Documentary film “Sidney”, which was released on Apple TV+ in last month, looks into the life and career of late Sidney Poitier, who was one of a few major black Hollywood stars during his prime in the 1950-60s. Although it simply enumerates a number of key points in Poitier’s life and career one by one, the documentary still works as a respectful tribute on the whole, and it surely reminds us again of what an exceptional figure Poitier really was in many aspects.
During its early part, the documentary gives a succinct summary of Poitier’s early years. He was the youngest son of a poor black family in the Bahamas, and he tells us how fortunate he was right from the beginning. When he was prematurely born, it seemed that there was not much possibility of survival for him, so his father actually prepared for his death, but his mother did not give him up at all, and Poitier remained grateful to his parents’ eventual decision for the rest of his life.
In the middle of his following adolescent period in the 1940s, Poitier was sent to Miami in US for living with one of his older brothers, and that was when he came to have the first experiences of racism. In the Bahamas, his racial identity did not matter much as he was surrounded by many other black people living there, but it did matter a lot in US for the prevalent racial discrimination in the American society. His several painful experiences with those racist white folks eventually drove him to New York City, where he could be a lot more comfortable with his racial identity.
During his first days in New York City, Poitier just focused on earning his meager living day by day via a number of menial jobs which did not pay much, but then there came an unexpected life-changing moment for him. After noticing an advertisement in a local black newspaper, he decided to try on the audition held for a local black theater group, and, though the result was not that satisfying to say the least, he came to find that he really wanted to be an actor.

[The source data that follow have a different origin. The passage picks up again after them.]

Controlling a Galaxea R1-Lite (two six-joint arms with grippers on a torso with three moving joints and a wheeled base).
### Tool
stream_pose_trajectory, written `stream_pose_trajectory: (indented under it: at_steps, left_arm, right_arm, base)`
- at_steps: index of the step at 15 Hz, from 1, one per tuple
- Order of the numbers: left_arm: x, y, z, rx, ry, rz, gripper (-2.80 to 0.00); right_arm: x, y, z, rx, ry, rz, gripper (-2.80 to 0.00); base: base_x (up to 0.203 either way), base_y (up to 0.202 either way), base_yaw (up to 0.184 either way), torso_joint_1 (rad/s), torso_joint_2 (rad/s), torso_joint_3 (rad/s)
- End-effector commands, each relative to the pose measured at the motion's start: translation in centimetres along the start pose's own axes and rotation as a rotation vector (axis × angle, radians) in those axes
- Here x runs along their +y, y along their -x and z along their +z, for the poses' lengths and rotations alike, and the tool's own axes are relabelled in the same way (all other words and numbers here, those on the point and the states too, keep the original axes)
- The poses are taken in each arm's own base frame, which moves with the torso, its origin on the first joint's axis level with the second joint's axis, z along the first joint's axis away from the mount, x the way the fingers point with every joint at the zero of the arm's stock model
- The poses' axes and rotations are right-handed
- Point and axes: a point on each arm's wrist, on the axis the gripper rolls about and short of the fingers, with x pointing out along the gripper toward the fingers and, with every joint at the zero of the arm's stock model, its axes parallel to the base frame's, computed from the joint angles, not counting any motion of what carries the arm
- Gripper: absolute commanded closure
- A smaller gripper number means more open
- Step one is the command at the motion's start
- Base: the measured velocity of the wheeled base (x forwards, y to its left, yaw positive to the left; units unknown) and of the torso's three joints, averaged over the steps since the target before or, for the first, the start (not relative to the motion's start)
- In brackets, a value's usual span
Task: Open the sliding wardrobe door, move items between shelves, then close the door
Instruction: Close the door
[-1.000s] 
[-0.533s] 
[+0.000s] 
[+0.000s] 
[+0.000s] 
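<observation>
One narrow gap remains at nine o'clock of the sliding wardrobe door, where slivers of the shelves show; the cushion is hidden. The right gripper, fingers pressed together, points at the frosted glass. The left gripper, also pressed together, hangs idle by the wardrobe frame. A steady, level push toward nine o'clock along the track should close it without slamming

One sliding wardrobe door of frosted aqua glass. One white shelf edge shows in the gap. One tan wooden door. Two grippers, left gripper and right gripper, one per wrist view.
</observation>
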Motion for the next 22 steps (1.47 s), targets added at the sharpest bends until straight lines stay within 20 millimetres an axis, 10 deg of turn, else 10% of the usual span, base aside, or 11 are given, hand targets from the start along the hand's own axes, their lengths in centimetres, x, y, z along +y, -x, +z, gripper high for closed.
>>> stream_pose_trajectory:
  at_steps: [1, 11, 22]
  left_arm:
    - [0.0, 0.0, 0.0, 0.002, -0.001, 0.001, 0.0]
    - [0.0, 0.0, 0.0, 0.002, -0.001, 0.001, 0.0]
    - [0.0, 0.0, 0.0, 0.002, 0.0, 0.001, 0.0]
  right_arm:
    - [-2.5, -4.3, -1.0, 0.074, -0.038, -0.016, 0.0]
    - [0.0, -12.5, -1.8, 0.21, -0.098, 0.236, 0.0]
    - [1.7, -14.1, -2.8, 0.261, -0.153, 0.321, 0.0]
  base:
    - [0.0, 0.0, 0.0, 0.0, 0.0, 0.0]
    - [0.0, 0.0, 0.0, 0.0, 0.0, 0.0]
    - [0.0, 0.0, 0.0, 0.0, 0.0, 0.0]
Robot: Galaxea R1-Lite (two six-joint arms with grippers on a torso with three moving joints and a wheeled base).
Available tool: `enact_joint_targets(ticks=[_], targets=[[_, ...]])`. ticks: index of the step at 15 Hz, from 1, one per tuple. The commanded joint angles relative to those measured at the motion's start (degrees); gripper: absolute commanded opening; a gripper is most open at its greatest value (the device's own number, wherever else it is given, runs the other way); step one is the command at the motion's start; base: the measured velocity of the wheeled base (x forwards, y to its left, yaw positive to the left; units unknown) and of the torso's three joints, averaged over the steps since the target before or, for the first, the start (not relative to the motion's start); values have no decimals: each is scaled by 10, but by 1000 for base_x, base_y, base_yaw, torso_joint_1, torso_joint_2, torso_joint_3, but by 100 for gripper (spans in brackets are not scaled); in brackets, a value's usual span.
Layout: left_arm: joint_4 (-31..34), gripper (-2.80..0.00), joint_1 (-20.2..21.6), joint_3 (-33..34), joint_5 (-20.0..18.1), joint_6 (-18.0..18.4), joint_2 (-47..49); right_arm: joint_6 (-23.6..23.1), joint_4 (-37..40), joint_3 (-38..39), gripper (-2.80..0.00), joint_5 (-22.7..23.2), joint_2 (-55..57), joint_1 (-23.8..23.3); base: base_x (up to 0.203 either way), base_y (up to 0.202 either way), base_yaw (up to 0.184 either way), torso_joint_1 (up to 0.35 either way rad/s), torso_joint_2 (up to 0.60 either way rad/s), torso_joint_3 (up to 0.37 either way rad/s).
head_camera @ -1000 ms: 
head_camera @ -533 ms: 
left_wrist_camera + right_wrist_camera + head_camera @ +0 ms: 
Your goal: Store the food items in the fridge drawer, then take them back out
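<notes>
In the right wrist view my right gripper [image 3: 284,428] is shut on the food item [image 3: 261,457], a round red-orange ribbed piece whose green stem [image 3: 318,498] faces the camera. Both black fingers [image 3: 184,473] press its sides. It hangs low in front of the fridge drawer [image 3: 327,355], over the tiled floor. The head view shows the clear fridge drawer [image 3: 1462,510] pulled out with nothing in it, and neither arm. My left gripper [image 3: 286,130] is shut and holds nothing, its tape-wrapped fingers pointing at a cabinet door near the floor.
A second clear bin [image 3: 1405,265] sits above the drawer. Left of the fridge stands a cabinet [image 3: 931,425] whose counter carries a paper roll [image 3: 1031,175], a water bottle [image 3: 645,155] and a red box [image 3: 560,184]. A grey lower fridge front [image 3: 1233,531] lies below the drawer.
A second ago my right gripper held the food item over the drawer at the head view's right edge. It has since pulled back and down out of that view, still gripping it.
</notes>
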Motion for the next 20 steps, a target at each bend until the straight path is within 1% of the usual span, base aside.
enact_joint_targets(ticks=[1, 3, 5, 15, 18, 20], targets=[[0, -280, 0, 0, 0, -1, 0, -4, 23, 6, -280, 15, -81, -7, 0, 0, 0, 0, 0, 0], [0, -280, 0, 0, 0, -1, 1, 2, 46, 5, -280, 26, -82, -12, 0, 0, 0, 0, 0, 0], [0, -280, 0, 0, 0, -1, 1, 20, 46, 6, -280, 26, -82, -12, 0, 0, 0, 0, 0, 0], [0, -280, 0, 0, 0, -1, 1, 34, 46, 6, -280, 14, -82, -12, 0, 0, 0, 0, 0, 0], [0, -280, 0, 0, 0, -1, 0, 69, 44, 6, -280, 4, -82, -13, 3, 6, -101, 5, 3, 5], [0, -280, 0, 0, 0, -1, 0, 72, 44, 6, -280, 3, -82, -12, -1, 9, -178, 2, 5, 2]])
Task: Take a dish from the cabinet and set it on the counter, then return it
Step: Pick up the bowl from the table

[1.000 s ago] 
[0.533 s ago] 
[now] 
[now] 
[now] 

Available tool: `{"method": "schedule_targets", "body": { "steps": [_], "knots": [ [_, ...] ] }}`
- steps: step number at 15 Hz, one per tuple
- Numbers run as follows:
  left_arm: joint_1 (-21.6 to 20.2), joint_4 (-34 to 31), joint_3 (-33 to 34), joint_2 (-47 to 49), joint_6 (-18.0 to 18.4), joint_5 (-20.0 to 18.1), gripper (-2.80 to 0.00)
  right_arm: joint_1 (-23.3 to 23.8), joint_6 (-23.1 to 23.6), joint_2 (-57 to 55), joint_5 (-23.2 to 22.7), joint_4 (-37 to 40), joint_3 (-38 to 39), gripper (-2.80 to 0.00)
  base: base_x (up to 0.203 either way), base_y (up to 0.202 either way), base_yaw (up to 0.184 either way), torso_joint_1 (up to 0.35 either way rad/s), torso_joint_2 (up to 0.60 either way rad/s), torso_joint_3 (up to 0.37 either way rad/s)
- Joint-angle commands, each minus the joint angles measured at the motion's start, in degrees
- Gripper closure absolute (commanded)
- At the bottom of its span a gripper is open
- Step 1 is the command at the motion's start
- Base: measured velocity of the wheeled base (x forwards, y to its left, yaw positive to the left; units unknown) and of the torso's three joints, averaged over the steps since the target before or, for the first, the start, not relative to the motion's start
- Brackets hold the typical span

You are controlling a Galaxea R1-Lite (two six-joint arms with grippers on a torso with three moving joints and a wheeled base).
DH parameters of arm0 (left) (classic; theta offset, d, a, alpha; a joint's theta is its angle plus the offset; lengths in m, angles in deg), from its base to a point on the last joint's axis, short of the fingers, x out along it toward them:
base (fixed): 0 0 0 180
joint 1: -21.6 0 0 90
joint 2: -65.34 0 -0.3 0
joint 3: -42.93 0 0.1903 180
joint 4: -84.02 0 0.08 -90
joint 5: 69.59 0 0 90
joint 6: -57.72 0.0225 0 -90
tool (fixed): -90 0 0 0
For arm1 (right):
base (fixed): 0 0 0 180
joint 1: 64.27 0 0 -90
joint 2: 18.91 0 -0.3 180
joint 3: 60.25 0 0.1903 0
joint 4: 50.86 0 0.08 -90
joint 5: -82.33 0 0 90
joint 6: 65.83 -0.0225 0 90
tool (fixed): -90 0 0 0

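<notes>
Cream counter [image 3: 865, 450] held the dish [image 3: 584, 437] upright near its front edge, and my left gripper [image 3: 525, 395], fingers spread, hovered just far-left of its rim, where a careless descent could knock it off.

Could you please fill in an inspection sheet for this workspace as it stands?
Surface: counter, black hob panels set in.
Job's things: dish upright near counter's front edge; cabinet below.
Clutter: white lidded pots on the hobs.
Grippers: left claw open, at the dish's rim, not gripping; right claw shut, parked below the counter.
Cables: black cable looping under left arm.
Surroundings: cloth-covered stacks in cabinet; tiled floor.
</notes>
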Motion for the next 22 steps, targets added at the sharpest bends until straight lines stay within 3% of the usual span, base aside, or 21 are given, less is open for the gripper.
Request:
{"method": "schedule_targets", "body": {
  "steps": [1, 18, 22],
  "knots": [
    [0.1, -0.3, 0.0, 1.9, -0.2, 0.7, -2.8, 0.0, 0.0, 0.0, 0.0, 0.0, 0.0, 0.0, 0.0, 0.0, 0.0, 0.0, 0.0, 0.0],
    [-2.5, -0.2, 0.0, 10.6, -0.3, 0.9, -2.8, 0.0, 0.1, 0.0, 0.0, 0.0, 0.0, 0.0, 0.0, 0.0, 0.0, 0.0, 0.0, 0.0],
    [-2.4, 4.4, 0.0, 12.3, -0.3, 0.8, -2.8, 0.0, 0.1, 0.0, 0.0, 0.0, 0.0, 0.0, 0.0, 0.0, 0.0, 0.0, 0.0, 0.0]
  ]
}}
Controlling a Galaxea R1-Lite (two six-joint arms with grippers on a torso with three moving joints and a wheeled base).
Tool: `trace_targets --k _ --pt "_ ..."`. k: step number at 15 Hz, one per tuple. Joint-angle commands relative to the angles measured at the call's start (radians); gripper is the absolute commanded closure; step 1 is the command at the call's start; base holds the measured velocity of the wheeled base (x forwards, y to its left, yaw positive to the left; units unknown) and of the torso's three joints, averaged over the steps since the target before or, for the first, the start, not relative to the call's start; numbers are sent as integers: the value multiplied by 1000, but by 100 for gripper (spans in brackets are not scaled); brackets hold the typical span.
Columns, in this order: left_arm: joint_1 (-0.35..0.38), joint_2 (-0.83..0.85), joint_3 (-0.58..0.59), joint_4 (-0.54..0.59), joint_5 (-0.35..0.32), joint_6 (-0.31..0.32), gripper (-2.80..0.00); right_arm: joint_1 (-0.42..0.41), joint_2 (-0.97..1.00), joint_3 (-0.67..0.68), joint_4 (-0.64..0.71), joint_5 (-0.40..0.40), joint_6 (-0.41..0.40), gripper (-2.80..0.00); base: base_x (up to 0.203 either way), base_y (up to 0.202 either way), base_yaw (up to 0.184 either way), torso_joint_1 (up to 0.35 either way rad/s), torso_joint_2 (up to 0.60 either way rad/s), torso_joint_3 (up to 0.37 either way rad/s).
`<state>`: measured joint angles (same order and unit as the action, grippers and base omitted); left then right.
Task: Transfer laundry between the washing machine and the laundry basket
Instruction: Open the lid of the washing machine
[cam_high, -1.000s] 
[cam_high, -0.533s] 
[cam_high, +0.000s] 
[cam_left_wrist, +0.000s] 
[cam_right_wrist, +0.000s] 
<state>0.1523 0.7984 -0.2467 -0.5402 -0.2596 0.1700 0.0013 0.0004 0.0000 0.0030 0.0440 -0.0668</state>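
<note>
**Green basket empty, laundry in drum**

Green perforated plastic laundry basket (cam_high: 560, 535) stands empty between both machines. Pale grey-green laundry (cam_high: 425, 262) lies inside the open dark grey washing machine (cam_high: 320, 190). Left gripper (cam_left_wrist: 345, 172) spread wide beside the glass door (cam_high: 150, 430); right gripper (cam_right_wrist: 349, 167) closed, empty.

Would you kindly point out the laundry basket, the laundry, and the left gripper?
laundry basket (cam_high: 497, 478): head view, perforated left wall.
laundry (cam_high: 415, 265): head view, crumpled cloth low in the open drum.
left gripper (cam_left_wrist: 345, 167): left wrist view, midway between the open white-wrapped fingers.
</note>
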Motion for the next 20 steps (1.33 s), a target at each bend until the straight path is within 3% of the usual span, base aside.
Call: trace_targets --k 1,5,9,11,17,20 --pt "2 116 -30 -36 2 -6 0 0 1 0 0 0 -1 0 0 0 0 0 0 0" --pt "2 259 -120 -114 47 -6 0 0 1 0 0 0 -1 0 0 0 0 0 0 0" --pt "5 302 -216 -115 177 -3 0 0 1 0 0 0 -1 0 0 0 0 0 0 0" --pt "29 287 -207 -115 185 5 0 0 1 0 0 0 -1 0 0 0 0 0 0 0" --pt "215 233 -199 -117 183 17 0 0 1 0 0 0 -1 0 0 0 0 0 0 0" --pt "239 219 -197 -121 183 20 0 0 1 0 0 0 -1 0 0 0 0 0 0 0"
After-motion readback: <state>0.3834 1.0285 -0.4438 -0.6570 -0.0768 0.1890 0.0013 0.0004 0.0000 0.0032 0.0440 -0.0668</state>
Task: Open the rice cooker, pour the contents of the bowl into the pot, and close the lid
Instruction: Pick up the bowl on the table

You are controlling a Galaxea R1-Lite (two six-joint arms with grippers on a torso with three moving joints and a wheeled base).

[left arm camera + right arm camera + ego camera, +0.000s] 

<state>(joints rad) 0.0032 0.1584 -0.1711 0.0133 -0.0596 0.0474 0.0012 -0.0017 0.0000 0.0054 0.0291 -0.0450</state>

Once his goal was set, Poitier prepared himself a lot. He tried to read more in addition to learning how to speak well in English, and he subsequently made his debut on the stage while also befriending several other black artist figures such as Quincy Jones and Harry Belafonte. As a matter of fact, he was Belafonte’s understudy at one point, and that accidentally gave him a chance to enter Hollywood when he had to appear on the stage instead of Belanfonte during one performance. After making his film debut via Joseph L. Mankiewicz’s “No Way Out” (1950), he appeared in several notable films including Stanley Kramer’s “The Defiant Ones” (1958), which incidentally garnered him the first Oscar nomination, and his growing status in Hollywood was solidified further by the following critical/commercial success of Ralph Nelson’s “Lilies of the Field” (1963), which made him the first black Best Actor Oscar winner.
Next several years was another high point in Poitier’s movie career. In 1967, he appeared in “To Sir, with Love” (1967), “Guess Who’s Coming to Dinner” (1967), and “In the Heat of the Night” (1967), and he became quite popular among not only black people but also white people in US. With his considerable talent and exemplary star presence, he surely changed the image of black people in American movies, and that is the main reason why he has been respected a lot by many black actors and actresses for years.
In the meantime, Poitier was also well aware of the ongoing civil rights movements led by many black American figures including Martin Luther King Jr., and we hear about how active he was along with Belanfonte and a number of prominent black American figures during that turbulent period. On one day, he and Belanfonte came into Mississippi for a certain important mission, and they were surely reminded again of how things could be quite risky for them and other black people because of those deplorable racists in the South.
During the 1970s, Poitier saw the end of his clean-cut stardom due to many reasons including the rise of Blaxploitation films such as “Shaft” (1971), but then he found another opportunity via a little black western film “Buck and the Preacher”. When its original director was let go after the first week of the shooting, Belafonte, who happened to Poitier’s co-star, suggested that Poitier try to handle the shooting at least for a while, and, what do you know, it turned out that he was actually competent enough to satisfy those producers. After this successful directorial debut of his, Poitier directed several comedy films including “Stir Crazy” (1980), and I must point out that the documentary somehow overlooks that his directorial career unfortunately did not end that well with “Ghost Dad” (1989), which remains one of a few embarrassing things in his whole career even at present for many reasons besides its recently disgraced lead actor.
In my inconsequential opinion, “Sidney” could delve more into its main subject (Its presentation of Poitier’s private life feels rather shallow and perfunctory, for instance), but director Reginald Hudlin did a fairly good job of juggling archival and new interview clips on the whole, and you may also enjoy an impressive array of famous interviewees ranging from Halle Berry and Denzel Washington to Babra Streisand and Robert Redford. Above all, it is certainly poignant to watch Poitier himself frankly talking about his life and career not long before he died early in this year, and that compensates for the weak aspects of the documentary to some degree. He was indeed a great Hollywood actor besides being a decent man of principle and integrity, and he will surely be missed more than before.